Exercise details — From the first line to the last, reproduce the data exactly.

Available data —

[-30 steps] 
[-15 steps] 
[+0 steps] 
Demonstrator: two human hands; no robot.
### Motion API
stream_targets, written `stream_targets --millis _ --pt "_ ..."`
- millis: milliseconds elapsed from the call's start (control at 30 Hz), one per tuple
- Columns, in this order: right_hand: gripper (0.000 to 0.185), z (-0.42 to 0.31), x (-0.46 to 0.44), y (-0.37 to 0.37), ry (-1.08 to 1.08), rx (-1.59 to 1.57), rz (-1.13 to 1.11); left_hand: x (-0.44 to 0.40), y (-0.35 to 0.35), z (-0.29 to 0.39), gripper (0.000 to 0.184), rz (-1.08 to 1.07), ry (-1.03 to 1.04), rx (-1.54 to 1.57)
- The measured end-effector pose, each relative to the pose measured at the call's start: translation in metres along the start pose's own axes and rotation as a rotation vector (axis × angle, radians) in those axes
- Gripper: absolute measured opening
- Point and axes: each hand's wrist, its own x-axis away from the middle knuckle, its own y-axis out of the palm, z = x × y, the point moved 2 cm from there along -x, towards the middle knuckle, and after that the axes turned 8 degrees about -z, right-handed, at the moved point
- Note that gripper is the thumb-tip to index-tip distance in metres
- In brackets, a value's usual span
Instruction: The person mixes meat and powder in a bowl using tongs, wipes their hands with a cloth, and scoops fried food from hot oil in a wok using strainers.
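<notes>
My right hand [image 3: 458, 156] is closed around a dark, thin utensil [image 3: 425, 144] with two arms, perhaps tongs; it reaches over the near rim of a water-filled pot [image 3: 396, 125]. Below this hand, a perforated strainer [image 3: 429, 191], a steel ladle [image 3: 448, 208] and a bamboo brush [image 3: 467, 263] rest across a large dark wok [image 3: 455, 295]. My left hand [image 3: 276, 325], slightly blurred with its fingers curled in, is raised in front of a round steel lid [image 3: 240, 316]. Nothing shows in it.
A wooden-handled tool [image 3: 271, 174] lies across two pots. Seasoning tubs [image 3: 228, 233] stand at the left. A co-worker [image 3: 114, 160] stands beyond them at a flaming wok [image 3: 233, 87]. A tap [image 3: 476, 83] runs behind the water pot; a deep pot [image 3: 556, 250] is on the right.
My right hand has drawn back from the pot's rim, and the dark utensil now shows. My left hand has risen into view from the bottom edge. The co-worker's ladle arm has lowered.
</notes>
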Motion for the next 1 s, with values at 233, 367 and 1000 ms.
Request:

Answer to this task —
[-30 steps] 
[-15 steps] 
[+0 steps] 
Demonstrator: two human hands; no robot.
### Motion API
stream_targets, written `stream_targets --millis _ --pt "_ ..."`
- millis: milliseconds elapsed from the call's start (control at 30 Hz), one per tuple
- Columns, in this order: right_hand: gripper (0.000 to 0.185), z (-0.42 to 0.31), x (-0.46 to 0.44), y (-0.37 to 0.37), ry (-1.08 to 1.08), rx (-1.59 to 1.57), rz (-1.13 to 1.11); left_hand: x (-0.44 to 0.40), y (-0.35 to 0.35), z (-0.29 to 0.39), gripper (0.000 to 0.184), rz (-1.08 to 1.07), ry (-1.03 to 1.04), rx (-1.54 to 1.57)
- The measured end-effector pose, each relative to the pose measured at the call's start: translation in metres along the start pose's own axes and rotation as a rotation vector (axis × angle, radians) in those axes
- Gripper: absolute measured opening
- Point and axes: each hand's wrist, its own x-axis away from the middle knuckle, its own y-axis out of the palm, z = x × y, the point moved 2 cm from there along -x, towards the middle knuckle, and after that the axes turned 8 degrees about -z, right-handed, at the moved point
- Note that gripper is the thumb-tip to index-tip distance in metres
- In brackets, a value's usual span
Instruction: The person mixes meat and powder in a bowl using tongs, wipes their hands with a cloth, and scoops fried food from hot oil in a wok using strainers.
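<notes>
My right hand [image 3: 458, 156] is closed around a dark, thin utensil [image 3: 425, 144] with two arms, perhaps tongs; it reaches over the near rim of a water-filled pot [image 3: 396, 125]. Below this hand, a perforated strainer [image 3: 429, 191], a steel ladle [image 3: 448, 208] and a bamboo brush [image 3: 467, 263] rest across a large dark wok [image 3: 455, 295]. My left hand [image 3: 276, 325], slightly blurred with its fingers curled in, is raised in front of a round steel lid [image 3: 240, 316]. Nothing shows in it.
A wooden-handled tool [image 3: 271, 174] lies across two pots. Seasoning tubs [image 3: 228, 233] stand at the left. A co-worker [image 3: 114, 160] stands beyond them at a flaming wok [image 3: 233, 87]. A tap [image 3: 476, 83] runs behind the water pot; a deep pot [image 3: 556, 250] is on the right.
My right hand has drawn back from the pot's rim, and the dark utensil now shows. My left hand has risen into view from the bottom edge. The co-worker's ladle arm has lowered.
</notes>
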Motion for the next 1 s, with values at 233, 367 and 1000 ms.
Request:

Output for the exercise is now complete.